The Surveillance Pipeline – AI Is Watching You

Computer vision is revolutionizing AI — but beneath its promise lies a surveillance infrastructure quietly built by top labs and tech giants. New research reveals how visual AI is systematically eroding privacy and reshaping society under the guise of innovation.
Among the plethora of applications Artificial Intelligence (AI) brings with it – from healthcare to self-driving cars – computer vision often stands as a champion holding the torch to the future. We want to believe it, it makes us feel good: but it has a darker side – a story of unchecked innovation possibly besmirching social good.

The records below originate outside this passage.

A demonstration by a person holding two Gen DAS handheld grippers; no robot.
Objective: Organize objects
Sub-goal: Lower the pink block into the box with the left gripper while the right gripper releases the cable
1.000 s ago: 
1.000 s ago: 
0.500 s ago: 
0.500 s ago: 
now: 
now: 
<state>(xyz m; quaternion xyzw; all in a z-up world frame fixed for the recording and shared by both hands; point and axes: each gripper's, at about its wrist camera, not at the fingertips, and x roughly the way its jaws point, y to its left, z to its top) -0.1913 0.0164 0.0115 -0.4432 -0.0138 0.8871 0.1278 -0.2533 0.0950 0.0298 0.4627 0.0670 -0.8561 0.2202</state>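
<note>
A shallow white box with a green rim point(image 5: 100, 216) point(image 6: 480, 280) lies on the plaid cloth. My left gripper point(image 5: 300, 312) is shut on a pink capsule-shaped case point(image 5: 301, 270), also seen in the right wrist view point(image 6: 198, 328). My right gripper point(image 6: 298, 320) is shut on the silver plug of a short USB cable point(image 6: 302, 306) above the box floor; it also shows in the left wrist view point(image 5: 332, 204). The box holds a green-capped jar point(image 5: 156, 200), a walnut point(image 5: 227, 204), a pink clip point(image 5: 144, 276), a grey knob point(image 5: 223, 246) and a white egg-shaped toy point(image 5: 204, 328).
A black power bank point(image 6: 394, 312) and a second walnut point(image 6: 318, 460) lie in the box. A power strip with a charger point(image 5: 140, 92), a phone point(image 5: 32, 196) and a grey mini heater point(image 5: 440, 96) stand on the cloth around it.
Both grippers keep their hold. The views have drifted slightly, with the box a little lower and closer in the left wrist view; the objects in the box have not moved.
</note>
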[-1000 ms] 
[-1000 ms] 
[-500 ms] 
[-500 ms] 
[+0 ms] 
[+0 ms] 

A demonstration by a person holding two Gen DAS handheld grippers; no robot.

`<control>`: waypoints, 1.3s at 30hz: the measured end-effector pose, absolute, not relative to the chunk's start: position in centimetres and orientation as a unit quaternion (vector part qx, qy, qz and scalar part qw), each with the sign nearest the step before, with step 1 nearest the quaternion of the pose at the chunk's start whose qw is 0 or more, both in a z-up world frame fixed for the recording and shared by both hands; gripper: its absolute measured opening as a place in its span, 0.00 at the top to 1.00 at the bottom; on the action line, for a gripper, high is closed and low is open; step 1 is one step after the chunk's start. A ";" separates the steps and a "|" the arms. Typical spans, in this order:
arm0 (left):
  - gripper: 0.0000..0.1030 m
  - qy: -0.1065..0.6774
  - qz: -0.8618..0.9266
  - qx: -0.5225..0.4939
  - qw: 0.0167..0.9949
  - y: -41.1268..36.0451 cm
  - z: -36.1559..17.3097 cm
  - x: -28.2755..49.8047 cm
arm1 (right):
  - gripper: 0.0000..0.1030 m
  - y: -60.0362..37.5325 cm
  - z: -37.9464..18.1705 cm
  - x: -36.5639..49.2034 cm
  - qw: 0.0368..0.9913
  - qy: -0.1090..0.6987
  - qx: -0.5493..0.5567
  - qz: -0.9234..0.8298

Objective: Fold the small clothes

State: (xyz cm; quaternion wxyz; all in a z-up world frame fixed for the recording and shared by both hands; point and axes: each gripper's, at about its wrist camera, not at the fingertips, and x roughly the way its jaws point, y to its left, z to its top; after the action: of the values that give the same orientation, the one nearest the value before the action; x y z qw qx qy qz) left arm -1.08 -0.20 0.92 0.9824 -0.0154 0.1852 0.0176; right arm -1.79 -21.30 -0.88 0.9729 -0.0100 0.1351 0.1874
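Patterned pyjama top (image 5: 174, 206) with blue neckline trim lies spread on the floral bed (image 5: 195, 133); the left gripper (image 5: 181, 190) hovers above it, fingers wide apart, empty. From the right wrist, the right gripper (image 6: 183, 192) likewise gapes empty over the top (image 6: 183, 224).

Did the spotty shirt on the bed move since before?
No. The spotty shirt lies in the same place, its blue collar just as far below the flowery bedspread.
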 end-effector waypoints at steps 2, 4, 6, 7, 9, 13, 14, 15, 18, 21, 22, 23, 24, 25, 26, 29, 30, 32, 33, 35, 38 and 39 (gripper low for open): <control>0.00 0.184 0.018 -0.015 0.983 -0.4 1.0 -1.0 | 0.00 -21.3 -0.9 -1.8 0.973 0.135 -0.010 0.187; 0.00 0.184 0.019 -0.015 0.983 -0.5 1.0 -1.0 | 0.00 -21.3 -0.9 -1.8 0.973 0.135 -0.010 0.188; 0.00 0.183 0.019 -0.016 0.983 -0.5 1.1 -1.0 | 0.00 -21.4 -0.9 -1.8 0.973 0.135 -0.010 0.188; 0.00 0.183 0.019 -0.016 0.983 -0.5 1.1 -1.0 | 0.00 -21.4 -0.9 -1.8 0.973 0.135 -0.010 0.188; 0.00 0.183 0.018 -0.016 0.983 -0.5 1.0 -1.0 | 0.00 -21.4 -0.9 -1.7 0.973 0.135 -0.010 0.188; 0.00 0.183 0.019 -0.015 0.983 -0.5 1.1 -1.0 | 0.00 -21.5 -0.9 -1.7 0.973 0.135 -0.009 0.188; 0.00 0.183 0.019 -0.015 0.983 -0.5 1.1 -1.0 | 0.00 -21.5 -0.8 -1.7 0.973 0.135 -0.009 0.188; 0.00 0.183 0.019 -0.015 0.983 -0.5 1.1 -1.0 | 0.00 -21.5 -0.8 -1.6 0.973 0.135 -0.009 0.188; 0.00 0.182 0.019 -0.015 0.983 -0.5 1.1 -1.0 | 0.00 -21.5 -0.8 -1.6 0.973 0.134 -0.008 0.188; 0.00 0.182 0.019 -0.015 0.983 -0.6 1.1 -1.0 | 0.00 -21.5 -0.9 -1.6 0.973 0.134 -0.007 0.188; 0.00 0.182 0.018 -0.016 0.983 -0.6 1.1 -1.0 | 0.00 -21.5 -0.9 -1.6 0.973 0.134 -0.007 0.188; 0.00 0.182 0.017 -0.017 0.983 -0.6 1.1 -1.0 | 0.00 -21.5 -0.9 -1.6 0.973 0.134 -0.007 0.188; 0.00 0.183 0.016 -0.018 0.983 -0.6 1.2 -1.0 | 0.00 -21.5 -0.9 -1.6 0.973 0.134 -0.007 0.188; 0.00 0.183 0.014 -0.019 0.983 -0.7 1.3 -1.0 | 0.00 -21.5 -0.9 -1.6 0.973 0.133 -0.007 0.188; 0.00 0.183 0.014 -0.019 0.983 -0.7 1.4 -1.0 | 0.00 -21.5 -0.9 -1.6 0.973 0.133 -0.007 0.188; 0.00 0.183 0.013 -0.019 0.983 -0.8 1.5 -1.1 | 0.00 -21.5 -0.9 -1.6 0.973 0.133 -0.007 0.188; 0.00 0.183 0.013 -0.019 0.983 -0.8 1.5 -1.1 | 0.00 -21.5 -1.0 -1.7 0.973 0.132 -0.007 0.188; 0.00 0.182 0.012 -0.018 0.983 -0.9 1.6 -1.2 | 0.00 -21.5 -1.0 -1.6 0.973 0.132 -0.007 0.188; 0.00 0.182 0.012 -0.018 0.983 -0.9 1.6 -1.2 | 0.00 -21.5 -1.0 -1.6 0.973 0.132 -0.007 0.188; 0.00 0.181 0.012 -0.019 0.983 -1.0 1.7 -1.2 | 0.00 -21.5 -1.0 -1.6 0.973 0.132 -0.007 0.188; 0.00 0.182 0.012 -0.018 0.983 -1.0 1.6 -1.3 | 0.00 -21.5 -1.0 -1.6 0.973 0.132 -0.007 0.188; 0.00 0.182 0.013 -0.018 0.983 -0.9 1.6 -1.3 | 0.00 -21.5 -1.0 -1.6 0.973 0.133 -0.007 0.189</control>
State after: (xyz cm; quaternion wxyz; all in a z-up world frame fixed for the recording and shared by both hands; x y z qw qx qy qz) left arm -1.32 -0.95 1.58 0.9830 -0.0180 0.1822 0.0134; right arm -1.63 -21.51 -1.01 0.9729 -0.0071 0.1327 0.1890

An unsettling empirical history that has torn the veil off a much less innocent truth has been unearthed by researchers recently cited in Nature magazine: the profound, ubiquitous, and purposeful operating nature of intersections between groundbreaking computer-vision research studies and the not so gentle progress in mass surveillance.
In order to understand how weighty this is, it is necessary first to realize what computer vision is. It comes down to visual AI that measures, records, represents and analyses the world based on visual data – images and video. In historical usage, its origins were admittedly warlike, as used to identify targets, intelligence gathering and armed and police work.
However, the magnitude of usage has changed drastically – it is clearly no longer a niche. According to new research based on over 20,000 papers, a large swath from a large computer vision workshop, the Conference on Computer Vision and Pattern Recognition (CVPR), the stark picture of “surveillance AI pipeline” – as the authors call it – comes into view.
This is not a gradual shift – the number of computer-vision papers associated with downstream surveillance-enabling patents have risen fivefold compared to the 1990s and the 2010s. Consider it analogous to a minor brook of academic interest that after twenty years of development has, between becoming a raging torrent of observation, been then directly drained into the capacities of surveillance. It is now a fieldwide norm, the systemic normalization of the erosion of human privacy, deeply rooted in the realm of the discipline at large.
It also indicates that, perhaps unwittingly, the intellectual powerhouse of computer vision has become, in one form or another, one of the main constructors of an algorithmic panopticon.
The ‘Data’-fication of Humanity
Just what is being surveilled? The study leaves little doubt that the majority of these papers and patents allow for the systemic targeting of humans. We are seeing an unprecedented level of granularity – capturing and analysing such things as human faces, expressions, gaits, and even actions, such as walking down the street or passing through a shopping zone. About 71% of the analyzed papers and 65% of the patents expressly recovered information regarding human bodies and parts, whereas only a minimal part of 1% exclusively retrieved non-humans. This ‘datafication’ is systematic, encompassing not only our physical stature, but also the spaces that we inhabit (read: our homes, offices, streets), as well as other socially-salient data – our identities, preferences or economic statuses.
Image: Human data extraction in computer-vision papers and downstream patents. Source: Nature (2025)
The implications of such extensive data collection are sweeping as it often grossly violates underlying freedoms such as the right to privacy and the right to the freedom of expression. In addition, such technologies often run without permission, and data is backed up forever and combined. Such obsessive accumulation leads to what American scholar Shoshana Zuboff continues to describe as the condition of no exit – to the extent that the possibility of simply leaving the network disappears to virtually zero.
The least benevolent perhaps is the so-called obfuscating language used in the field. There are constant human subsumptions into the generic, apparently innocuous term, objects. Suppose, as it were, a magician showing you a trick: you are dazzled with the thought of looking at objects, of detecting objects, or analyzing a scene, when all that you should really be watching is the trick being performed before your eyes: a close dissection of humanity.
An article may explicitly state that it intends to optimize the process of object classification but a deeper look at its figures would reveal it is categorizing such classes as ‘person’, ‘people’, or a ‘person sitting’. This verbal magic trick permits this sort of research to proceed with the fig leaf of application-agnostic neutrality, despite it explicitly developing human-surveillance tools.